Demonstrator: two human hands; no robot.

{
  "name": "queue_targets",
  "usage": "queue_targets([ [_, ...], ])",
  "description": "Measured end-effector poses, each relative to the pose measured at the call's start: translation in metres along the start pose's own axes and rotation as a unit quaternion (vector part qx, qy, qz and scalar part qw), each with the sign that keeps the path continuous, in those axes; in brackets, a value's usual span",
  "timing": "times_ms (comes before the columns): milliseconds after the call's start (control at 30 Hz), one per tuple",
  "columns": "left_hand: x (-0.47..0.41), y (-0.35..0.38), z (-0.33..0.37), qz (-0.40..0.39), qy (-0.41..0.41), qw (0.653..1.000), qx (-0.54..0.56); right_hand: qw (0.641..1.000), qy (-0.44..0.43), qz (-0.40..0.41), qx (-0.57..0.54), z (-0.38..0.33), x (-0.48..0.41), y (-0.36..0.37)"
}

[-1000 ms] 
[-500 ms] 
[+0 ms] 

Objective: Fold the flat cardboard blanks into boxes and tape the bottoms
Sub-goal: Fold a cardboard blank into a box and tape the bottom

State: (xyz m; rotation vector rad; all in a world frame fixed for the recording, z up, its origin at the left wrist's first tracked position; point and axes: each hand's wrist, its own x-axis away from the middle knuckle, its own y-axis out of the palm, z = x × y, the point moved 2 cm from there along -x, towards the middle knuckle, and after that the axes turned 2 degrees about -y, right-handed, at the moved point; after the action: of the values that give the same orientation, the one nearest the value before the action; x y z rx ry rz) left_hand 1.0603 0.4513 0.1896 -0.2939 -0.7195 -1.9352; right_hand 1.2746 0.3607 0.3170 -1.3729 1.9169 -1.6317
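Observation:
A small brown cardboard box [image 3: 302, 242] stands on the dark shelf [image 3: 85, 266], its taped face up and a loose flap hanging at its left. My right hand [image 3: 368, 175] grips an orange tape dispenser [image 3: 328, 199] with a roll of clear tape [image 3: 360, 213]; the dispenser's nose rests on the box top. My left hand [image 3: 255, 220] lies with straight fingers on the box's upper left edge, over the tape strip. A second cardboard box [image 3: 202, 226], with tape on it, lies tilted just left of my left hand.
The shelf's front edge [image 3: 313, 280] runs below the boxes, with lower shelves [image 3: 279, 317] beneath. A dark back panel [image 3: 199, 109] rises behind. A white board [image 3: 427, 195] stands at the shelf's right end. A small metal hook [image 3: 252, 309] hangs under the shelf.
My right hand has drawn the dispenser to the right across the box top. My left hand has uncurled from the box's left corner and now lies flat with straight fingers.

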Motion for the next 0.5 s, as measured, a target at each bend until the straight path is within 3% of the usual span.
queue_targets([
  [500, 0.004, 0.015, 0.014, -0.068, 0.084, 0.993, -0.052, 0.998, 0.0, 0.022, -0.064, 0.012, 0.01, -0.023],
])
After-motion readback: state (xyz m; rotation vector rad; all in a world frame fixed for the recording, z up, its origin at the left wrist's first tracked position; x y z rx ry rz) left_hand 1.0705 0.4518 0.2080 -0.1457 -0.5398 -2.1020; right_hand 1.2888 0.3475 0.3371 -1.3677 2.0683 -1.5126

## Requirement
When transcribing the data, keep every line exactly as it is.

## Result of this task
Demonstrator: two human hands; no robot.

{
  "name": "queue_targets",
  "usage": "queue_targets([ [_, ...], ])",
  "description": "Measured end-effector poses, each relative to the pose measured at the call's start: translation in metres along the start pose's own axes and rotation as a unit quaternion (vector part qx, qy, qz and scalar part qw), each with the sign that keeps the path continuous, in those axes; in brackets, a value's usual span",
  "timing": "times_ms (comes before the columns): milliseconds after the call's start (control at 30 Hz), one per tuple",
  "columns": "left_hand: x (-0.47..0.41), y (-0.35..0.38), z (-0.33..0.37), qz (-0.40..0.39), qy (-0.41..0.41), qw (0.653..1.000), qx (-0.54..0.56); right_hand: qw (0.641..1.000), qy (-0.44..0.43), qz (-0.40..0.41), qx (-0.57..0.54), z (-0.38..0.33), x (-0.48..0.41), y (-0.36..0.37)"
}

[-1000 ms] 
[-500 ms] 
[+0 ms] 

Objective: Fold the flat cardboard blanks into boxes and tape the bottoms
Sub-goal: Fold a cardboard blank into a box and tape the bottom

State: (xyz m; rotation vector rad; all in a world frame fixed for the recording, z up, its origin at the left wrist's first tracked position; point and axes: each hand's wrist, its own x-axis away from the middle knuckle, its own y-axis out of the palm, z = x × y, the point moved 2 cm from there along -x, towards the middle knuckle, and after that the axes turned 2 degrees about -y, right-handed, at the moved point; after the action: of the values that give the same orientation, the one nearest the value before the action; x y z rx ry rz) left_hand 1.0603 0.4513 0.1896 -0.2939 -0.7195 -1.9352; right_hand 1.2746 0.3607 0.3170 -1.3729 1.9169 -1.6317
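Observation:
A small brown cardboard box [image 3: 302, 242] stands on the dark shelf [image 3: 85, 266], its taped face up and a loose flap hanging at its left. My right hand [image 3: 368, 175] grips an orange tape dispenser [image 3: 328, 199] with a roll of clear tape [image 3: 360, 213]; the dispenser's nose rests on the box top. My left hand [image 3: 255, 220] lies with straight fingers on the box's upper left edge, over the tape strip. A second cardboard box [image 3: 202, 226], with tape on it, lies tilted just left of my left hand.
The shelf's front edge [image 3: 313, 280] runs below the boxes, with lower shelves [image 3: 279, 317] beneath. A dark back panel [image 3: 199, 109] rises behind. A white board [image 3: 427, 195] stands at the shelf's right end. A small metal hook [image 3: 252, 309] hangs under the shelf.
My right hand has drawn the dispenser to the right across the box top. My left hand has uncurled from the box's left corner and now lies flat with straight fingers.
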
Motion for the next 0.5 s, as measured, a target at each bend until the straight path is within 3% of the usual span.
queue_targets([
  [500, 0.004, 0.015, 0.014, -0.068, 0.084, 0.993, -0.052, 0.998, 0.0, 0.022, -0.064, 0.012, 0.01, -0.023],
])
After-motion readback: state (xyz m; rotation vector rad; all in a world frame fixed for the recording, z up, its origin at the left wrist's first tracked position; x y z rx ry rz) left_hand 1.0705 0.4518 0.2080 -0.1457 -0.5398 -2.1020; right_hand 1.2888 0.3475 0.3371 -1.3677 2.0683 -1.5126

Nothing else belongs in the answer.